I poured the hot water into two mismatched, chipped china cups. One said “Coon Chicken Inn”; the other was a piece of speckle ware. Neither of us took sugar. There was no icebox to hold cream.

“When did she pass away?” I sat beside her in the narrow bed, my shoes resting alongside hers on the shiplap floor. Both our backs to the wall. Bringing the cup of liquid to her mouth and before sipping, she relished the steam rising up before her nose and eyes like a veil.

“August. One summer ago. Died right here in this room. She was ill for some time before that. We waited as long as we could, then one day she asked me to bring her away from the city. We both knew. We didn't tell anybody and drove here just like you and me did in the night.

“Waited until morning. The two of us wide awake just staring. At sunup, I took her outside, we hugged once . . . and she began to walk off out the dooryard and back up into the pine and hemlock. I hung behind her. And then I heard some branches cracking and there was a thump. Like a sack of sand bein’ tossed out the back of a pickup.

“I dragged her another hundred yards or so. Kicked some soil onto her face, covered her body with last year’s pine needles. I untied her shoes and put them longside her head. Just like she were lyin’ in bed. They at the ready,  like two loaves of nut bread.
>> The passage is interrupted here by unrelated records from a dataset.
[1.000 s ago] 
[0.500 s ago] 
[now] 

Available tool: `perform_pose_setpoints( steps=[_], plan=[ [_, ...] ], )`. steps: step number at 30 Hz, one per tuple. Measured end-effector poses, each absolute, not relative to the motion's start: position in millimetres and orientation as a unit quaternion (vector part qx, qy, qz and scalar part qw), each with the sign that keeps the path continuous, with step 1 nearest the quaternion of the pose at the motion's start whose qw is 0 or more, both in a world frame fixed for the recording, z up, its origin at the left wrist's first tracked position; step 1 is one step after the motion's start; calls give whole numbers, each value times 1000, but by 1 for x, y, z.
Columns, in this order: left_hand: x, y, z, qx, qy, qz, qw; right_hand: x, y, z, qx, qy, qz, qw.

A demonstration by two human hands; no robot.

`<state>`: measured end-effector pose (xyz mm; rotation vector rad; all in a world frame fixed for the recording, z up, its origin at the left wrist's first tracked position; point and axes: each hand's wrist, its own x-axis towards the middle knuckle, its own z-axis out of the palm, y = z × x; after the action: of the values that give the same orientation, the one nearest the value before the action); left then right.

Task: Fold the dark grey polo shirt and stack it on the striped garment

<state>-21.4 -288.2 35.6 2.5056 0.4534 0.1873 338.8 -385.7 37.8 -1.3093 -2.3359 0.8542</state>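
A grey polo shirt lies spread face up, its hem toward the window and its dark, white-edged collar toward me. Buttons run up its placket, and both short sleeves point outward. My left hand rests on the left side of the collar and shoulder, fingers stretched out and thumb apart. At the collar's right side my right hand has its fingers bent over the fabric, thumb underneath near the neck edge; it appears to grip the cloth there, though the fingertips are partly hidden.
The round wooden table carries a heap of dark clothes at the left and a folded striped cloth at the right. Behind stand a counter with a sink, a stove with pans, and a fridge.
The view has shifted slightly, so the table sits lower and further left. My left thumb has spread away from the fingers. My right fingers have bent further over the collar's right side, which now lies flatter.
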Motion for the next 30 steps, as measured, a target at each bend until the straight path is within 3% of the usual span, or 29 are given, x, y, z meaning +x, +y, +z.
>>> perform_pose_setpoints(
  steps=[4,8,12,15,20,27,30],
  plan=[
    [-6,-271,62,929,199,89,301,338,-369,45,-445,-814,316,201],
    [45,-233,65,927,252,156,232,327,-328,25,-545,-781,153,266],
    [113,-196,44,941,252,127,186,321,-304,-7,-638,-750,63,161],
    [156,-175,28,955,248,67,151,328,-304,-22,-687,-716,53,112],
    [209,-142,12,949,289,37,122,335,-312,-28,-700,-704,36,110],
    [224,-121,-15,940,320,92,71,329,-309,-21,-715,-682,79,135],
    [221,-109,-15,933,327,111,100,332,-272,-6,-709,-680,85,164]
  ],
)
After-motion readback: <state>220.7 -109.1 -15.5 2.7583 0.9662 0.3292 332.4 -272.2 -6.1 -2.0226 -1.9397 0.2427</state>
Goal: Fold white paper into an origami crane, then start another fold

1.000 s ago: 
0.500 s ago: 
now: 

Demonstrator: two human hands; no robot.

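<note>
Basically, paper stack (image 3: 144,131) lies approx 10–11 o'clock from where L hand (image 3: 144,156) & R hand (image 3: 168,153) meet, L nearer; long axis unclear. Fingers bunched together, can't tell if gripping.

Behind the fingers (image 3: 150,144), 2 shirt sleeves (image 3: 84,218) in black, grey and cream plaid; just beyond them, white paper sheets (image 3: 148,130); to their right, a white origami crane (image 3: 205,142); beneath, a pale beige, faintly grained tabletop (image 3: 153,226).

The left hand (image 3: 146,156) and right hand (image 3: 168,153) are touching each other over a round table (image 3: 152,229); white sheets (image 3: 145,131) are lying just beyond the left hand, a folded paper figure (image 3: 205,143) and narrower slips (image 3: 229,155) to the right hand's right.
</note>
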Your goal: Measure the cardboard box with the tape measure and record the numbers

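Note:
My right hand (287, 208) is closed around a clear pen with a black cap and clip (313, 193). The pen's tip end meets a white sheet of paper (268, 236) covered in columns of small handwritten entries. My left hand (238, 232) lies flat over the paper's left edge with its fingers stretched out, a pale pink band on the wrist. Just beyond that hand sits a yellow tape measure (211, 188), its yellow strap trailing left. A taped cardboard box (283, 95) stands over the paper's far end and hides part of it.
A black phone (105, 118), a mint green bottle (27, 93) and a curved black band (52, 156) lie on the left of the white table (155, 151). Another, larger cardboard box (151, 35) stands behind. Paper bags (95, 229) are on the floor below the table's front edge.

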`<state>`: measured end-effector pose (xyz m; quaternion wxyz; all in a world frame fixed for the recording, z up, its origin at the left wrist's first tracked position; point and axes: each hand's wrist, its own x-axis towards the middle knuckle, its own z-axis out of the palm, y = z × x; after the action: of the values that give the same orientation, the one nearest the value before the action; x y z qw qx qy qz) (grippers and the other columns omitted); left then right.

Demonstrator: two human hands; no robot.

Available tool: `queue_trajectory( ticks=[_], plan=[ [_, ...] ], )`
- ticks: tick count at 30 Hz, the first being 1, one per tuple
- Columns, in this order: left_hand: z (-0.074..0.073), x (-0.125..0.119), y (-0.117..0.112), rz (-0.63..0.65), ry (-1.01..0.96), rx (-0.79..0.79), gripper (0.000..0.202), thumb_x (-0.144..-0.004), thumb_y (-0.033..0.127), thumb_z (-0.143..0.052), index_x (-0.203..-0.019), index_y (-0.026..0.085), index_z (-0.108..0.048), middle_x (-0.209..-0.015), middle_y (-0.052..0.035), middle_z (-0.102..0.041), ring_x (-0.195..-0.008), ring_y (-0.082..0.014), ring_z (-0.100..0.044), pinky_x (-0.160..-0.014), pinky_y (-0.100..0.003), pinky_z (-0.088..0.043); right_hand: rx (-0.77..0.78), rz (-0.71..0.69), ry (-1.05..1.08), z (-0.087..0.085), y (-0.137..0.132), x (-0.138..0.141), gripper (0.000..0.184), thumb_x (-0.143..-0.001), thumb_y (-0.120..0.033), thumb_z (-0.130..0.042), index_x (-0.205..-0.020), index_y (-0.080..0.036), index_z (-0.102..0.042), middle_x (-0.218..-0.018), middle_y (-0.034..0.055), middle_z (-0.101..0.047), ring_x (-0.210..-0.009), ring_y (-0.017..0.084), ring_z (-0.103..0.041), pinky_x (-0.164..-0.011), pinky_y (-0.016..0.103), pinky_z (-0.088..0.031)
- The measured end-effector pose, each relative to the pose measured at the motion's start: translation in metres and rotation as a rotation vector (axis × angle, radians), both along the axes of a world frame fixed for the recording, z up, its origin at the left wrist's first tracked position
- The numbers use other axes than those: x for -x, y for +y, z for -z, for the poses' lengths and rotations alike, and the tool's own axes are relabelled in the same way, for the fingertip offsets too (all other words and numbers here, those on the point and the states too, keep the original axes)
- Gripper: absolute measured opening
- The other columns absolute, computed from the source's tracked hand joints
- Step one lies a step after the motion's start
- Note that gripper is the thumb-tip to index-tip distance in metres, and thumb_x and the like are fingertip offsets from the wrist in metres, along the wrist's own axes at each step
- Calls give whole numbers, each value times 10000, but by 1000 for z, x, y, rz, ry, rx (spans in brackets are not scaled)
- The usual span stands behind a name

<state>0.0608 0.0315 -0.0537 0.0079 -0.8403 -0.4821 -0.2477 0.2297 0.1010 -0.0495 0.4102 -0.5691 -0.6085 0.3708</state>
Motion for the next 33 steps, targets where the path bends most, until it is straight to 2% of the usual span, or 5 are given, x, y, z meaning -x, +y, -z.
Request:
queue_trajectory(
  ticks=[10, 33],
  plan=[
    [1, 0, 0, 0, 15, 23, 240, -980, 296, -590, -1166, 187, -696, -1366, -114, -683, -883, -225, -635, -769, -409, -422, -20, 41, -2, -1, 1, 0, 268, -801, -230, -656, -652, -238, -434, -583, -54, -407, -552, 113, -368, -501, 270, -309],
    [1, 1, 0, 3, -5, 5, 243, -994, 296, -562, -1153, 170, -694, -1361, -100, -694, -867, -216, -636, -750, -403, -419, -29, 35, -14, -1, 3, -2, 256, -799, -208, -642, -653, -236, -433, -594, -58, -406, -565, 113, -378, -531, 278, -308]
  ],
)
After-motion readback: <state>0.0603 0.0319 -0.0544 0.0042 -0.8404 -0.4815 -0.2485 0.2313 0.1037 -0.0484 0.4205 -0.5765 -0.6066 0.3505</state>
I knelt down on my hands and knees and crossed myself . . . like I've seen the  Roman Catholics do. It don't mean nothing to me. But it might mean something to her . . . ’cause she was spiritual. No radio in her washing machine, huh?

“I said a made-up prayer. Some stupid stuff—like:

            If you are going on a long trip, Betty,
            carry a flask for Jesus
            and yourself
            and tie bark about both your legs
            in case of snake bites
            and if your skirt gets snagged
            and rent
            rip off a piece
            tie it in your messy hair like a ribbon.

            God likes pretty women, ya know.
            And the dirt on your hands and your feet—

            don't give it no mind, Betty.
            He just going to lay you down anyway.

            Deep down where the Shiloh runs shallow and clean.

“Then I came back here. Shoveled soil into the Kelvinator and sowed the snapdragon seeds from a package she'd placed near the basement window back in the city a few years ago. The flowers on the package had all faded. But Jesus, when I returned they were rising out of the old white porcelain barrel, waving buttery yellow in the morning sun. Weren’t a clothesline around. And the air smelled just as clean as springtime. Though it were fall.”

Black Wine took off  her shirt and lay down on the cot. She curled up into a fetal position and didn’t give me any sign that she wanted me to come into bed with her.

“Would you like the blanket over you?” I asked.

She shook her head.

I could hear the wind blowing outside. It beat against the rag top of her car. Just like there were clothes on a non-existent line. A large quilt, perhaps, or several sheets slapping against themselves out there in the moonlight.